Task to complete: For this exercise, repeat the whole listing below exactly. Leave the pictures out.

══ Information supplied ══

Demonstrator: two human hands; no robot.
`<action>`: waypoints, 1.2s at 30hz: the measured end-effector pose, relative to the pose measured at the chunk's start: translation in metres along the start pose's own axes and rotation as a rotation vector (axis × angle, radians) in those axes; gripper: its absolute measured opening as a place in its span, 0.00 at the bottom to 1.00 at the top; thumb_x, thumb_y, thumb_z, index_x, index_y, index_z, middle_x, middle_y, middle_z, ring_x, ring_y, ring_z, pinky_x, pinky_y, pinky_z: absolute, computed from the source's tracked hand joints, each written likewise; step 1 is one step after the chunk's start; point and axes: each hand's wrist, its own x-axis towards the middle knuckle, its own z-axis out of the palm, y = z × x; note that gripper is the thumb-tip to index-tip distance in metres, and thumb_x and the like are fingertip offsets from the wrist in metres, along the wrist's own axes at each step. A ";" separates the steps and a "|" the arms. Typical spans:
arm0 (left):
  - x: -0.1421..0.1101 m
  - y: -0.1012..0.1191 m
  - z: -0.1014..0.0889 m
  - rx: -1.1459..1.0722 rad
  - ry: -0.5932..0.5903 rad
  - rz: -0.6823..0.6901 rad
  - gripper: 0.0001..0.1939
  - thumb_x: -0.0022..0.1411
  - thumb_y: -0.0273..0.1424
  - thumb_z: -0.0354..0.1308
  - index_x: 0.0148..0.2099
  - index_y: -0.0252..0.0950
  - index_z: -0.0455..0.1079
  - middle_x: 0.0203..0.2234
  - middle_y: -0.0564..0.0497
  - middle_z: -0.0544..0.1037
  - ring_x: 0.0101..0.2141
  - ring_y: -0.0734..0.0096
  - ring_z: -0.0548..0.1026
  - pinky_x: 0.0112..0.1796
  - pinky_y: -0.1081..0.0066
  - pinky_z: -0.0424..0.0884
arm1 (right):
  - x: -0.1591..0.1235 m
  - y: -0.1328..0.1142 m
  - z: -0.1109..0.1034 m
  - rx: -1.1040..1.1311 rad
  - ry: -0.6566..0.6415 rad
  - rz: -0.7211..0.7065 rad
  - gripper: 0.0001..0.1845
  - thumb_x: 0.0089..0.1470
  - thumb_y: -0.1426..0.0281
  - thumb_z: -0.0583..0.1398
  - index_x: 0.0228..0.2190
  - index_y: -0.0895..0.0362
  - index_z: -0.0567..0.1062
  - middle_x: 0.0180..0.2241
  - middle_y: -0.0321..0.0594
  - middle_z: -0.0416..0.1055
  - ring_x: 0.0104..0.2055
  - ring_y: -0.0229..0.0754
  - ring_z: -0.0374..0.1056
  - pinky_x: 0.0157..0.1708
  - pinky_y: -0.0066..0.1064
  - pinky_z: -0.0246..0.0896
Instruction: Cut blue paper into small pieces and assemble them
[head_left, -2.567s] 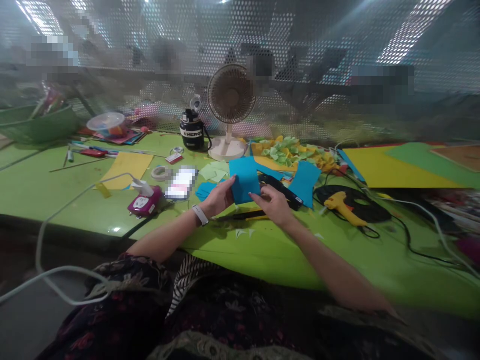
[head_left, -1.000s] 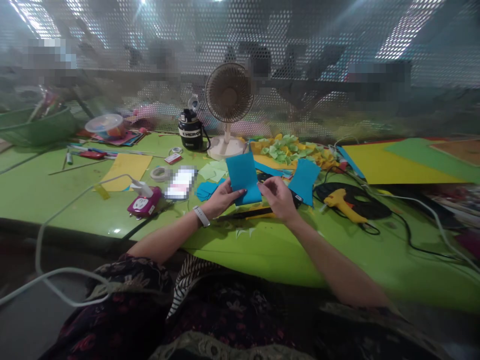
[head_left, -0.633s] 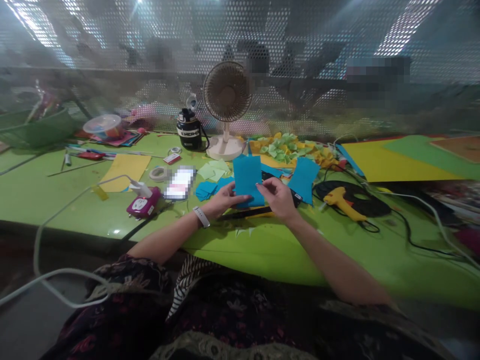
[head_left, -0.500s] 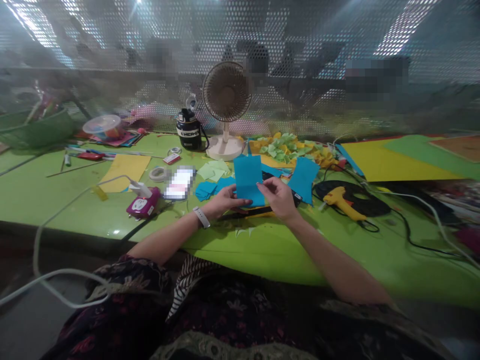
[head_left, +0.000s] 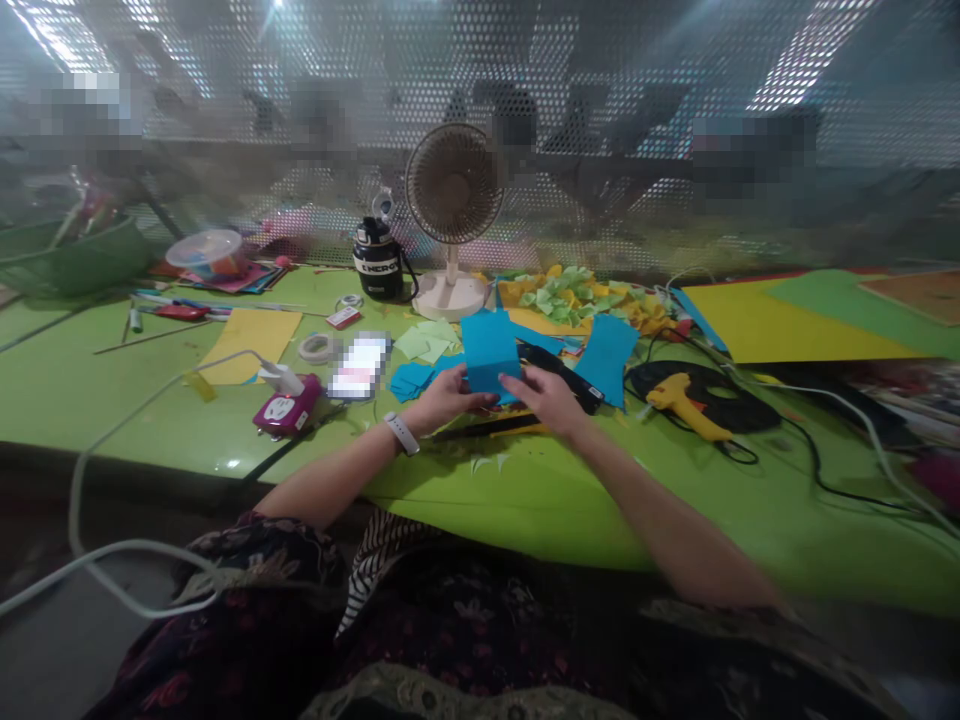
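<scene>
Head — left hand, right hand pinching blue card.

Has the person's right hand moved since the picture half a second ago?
Yes: the right hand has shifted left, closer to the blue card, judged against the yellow glue gun, which stays put.

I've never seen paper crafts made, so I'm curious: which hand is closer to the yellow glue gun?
The right hand is nearer, with a gap between it and the glue gun, which lies to its right. The left hand is farther away, beyond the right hand. Both hands are at the blue card.
</scene>
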 end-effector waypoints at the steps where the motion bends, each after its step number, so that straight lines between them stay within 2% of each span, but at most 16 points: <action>1: 0.001 0.000 -0.001 0.007 0.012 0.012 0.28 0.46 0.34 0.76 0.48 0.31 0.70 0.33 0.46 0.81 0.33 0.64 0.81 0.38 0.63 0.78 | 0.000 0.002 0.000 -0.039 -0.043 0.006 0.28 0.48 0.42 0.63 0.21 0.54 0.66 0.20 0.34 0.64 0.24 0.38 0.58 0.25 0.32 0.54; 6: 0.004 0.000 -0.005 0.016 0.005 0.018 0.30 0.46 0.35 0.76 0.49 0.30 0.69 0.35 0.44 0.82 0.33 0.64 0.81 0.39 0.62 0.79 | 0.002 0.006 -0.002 -0.138 -0.183 0.057 0.29 0.49 0.40 0.60 0.23 0.54 0.67 0.19 0.36 0.68 0.23 0.41 0.64 0.25 0.33 0.55; 13: 0.002 0.009 -0.008 -0.001 0.010 -0.032 0.33 0.45 0.34 0.76 0.51 0.31 0.67 0.37 0.45 0.82 0.33 0.66 0.81 0.40 0.63 0.78 | 0.005 -0.002 -0.012 -0.079 -0.295 0.078 0.30 0.47 0.40 0.61 0.23 0.54 0.65 0.21 0.36 0.70 0.24 0.41 0.68 0.27 0.32 0.61; 18: 0.000 0.013 -0.005 0.033 0.002 -0.085 0.29 0.44 0.32 0.76 0.47 0.30 0.70 0.36 0.45 0.82 0.33 0.66 0.81 0.38 0.66 0.78 | 0.002 0.000 -0.005 -0.108 -0.270 0.029 0.28 0.52 0.42 0.58 0.23 0.53 0.64 0.20 0.35 0.68 0.23 0.40 0.67 0.27 0.32 0.60; 23: 0.001 0.014 -0.008 0.017 -0.033 -0.110 0.26 0.45 0.30 0.76 0.45 0.29 0.71 0.33 0.43 0.82 0.31 0.66 0.81 0.38 0.64 0.79 | 0.001 0.000 -0.005 -0.118 -0.266 0.020 0.27 0.52 0.43 0.59 0.24 0.53 0.64 0.21 0.35 0.69 0.23 0.40 0.67 0.27 0.32 0.60; 25: 0.002 0.015 -0.011 0.010 -0.026 -0.126 0.27 0.46 0.29 0.76 0.47 0.29 0.70 0.32 0.43 0.82 0.32 0.64 0.81 0.39 0.63 0.79 | 0.003 0.000 -0.008 -0.091 -0.265 0.030 0.27 0.51 0.42 0.60 0.23 0.53 0.65 0.21 0.35 0.69 0.23 0.40 0.67 0.27 0.32 0.60; 30: 0.003 0.018 -0.021 -0.008 0.022 -0.093 0.39 0.50 0.24 0.73 0.61 0.29 0.59 0.24 0.51 0.80 0.30 0.64 0.82 0.40 0.63 0.79 | 0.009 0.001 -0.018 -0.001 -0.220 0.043 0.30 0.46 0.39 0.63 0.22 0.54 0.65 0.20 0.35 0.68 0.22 0.38 0.67 0.26 0.31 0.62; 36: 0.003 0.023 -0.026 -0.024 0.006 -0.099 0.40 0.51 0.24 0.72 0.62 0.29 0.58 0.26 0.50 0.82 0.30 0.66 0.82 0.37 0.66 0.79 | 0.010 -0.004 -0.024 0.076 -0.225 0.033 0.30 0.45 0.40 0.65 0.22 0.54 0.67 0.20 0.35 0.68 0.22 0.37 0.68 0.26 0.31 0.64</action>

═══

Your response:
Demonstrator: two human hands; no robot.
`<action>`: waypoints, 1.2s at 30hz: the measured end-effector pose, relative to the pose measured at the chunk's start: translation in metres along the start pose's own axes and rotation as a rotation vector (axis × angle, radians) in those axes; gripper: its absolute measured opening as a place in its span, 0.00 at the bottom to 1.00 at the top; thumb_x, thumb_y, thumb_z, index_x, index_y, index_z, middle_x, middle_y, middle_z, ring_x, ring_y, ring_z, pinky_x, pinky_y, pinky_z: absolute, computed from the source's tracked hand joints, each written likewise; step 1 is one step after the chunk's start; point and axes: each hand's wrist, its own x-axis towards the middle knuckle, its own z-axis out of the palm, y = z × x; note that gripper is the thumb-tip to index-tip distance in metres, and thumb_x and the like are fingertip offsets from the wrist in metres, along the wrist's own axes at each step. A ";" separates the steps and a "|" the arms. Typical spans:
arm0 (left):
  - x: -0.1421..0.1101 m
  - y: -0.1012..0.1191 m
  - z: -0.1014..0.0889 m
  - rx: -1.1459..1.0722 rad
  - ry: -0.5932..0.5903 rad
  - rz: -0.6823..0.6901 rad
  - gripper: 0.0001..0.1939
  - thumb_x: -0.0022..0.1411
  - thumb_y: -0.0273..0.1424
  - thumb_z: -0.0354..0.1308
  - index_x: 0.0148..0.2099
  - index_y: -0.0252..0.0950
  - index_z: -0.0455..0.1079
  - middle_x: 0.0203..0.2234
  - middle_y: -0.0564..0.0497
  - middle_z: -0.0544..0.1037
  - ring_x: 0.0101..0.2141
  - ring_y: -0.0734..0.0096
  - ring_z: -0.0548..0.1026
  - pinky_x: 0.0112..0.1796
  - pinky_y: -0.1081..0.0066
  - pinky_z: -0.0424..0.0884
arm1 (right):
  - x: -0.1591..0.1235 m
  - y: -0.1328..0.1142 m
  - z: -0.1109..0.1034 m
  - rx: -1.1040..1.1311 rad
  - ry: -0.6566..0.6415 rad
  - rz: -0.7211..0.7065 rad
  - gripper: 0.0001..0.1845
  - thumb_x: 0.0089..0.1470
  - thumb_y: -0.1426..0.0281
  - thumb_z: -0.0583..0.1398
  - index_x: 0.0228..0.2190
  - index_y: -0.0895..0.0362
  - index_z: -0.0567..0.1062
  - middle_x: 0.0180..0.2241
  - middle_y: -0.0321..0.0594
  - middle_z: -0.0416..0.1055
  - ring_x: 0.0104..0.2055
  - ring_y: -0.0229..0.0754
  - ring_z: -0.0374..0.1056
  - pinky_x: 0.0157..0.1708
  - pinky_y: -0.0066..0.1064
  - pinky_z: -0.0246..0.0896
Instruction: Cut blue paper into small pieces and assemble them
[head_left, -2.567s] 
[head_left, -1.000s] 
[head_left, -0.633s] 
[head_left, -0.500s] 
[head_left, +0.000s] 
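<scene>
Head — left hand, right hand pinching blue card.

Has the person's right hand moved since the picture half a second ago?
Yes: the right hand has shifted left, closer to the blue card, judged against the yellow glue gun, which stays put.

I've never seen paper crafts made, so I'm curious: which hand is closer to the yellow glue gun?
The right hand is nearer, with a gap between it and the glue gun, which lies to its right. The left hand is farther away, beyond the right hand. Both hands are at the blue card.
</scene>
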 end-effector waypoints at the steps where the motion bends, each after its step number, so that straight lines between them stay within 2% of each span, but at most 16 points: <action>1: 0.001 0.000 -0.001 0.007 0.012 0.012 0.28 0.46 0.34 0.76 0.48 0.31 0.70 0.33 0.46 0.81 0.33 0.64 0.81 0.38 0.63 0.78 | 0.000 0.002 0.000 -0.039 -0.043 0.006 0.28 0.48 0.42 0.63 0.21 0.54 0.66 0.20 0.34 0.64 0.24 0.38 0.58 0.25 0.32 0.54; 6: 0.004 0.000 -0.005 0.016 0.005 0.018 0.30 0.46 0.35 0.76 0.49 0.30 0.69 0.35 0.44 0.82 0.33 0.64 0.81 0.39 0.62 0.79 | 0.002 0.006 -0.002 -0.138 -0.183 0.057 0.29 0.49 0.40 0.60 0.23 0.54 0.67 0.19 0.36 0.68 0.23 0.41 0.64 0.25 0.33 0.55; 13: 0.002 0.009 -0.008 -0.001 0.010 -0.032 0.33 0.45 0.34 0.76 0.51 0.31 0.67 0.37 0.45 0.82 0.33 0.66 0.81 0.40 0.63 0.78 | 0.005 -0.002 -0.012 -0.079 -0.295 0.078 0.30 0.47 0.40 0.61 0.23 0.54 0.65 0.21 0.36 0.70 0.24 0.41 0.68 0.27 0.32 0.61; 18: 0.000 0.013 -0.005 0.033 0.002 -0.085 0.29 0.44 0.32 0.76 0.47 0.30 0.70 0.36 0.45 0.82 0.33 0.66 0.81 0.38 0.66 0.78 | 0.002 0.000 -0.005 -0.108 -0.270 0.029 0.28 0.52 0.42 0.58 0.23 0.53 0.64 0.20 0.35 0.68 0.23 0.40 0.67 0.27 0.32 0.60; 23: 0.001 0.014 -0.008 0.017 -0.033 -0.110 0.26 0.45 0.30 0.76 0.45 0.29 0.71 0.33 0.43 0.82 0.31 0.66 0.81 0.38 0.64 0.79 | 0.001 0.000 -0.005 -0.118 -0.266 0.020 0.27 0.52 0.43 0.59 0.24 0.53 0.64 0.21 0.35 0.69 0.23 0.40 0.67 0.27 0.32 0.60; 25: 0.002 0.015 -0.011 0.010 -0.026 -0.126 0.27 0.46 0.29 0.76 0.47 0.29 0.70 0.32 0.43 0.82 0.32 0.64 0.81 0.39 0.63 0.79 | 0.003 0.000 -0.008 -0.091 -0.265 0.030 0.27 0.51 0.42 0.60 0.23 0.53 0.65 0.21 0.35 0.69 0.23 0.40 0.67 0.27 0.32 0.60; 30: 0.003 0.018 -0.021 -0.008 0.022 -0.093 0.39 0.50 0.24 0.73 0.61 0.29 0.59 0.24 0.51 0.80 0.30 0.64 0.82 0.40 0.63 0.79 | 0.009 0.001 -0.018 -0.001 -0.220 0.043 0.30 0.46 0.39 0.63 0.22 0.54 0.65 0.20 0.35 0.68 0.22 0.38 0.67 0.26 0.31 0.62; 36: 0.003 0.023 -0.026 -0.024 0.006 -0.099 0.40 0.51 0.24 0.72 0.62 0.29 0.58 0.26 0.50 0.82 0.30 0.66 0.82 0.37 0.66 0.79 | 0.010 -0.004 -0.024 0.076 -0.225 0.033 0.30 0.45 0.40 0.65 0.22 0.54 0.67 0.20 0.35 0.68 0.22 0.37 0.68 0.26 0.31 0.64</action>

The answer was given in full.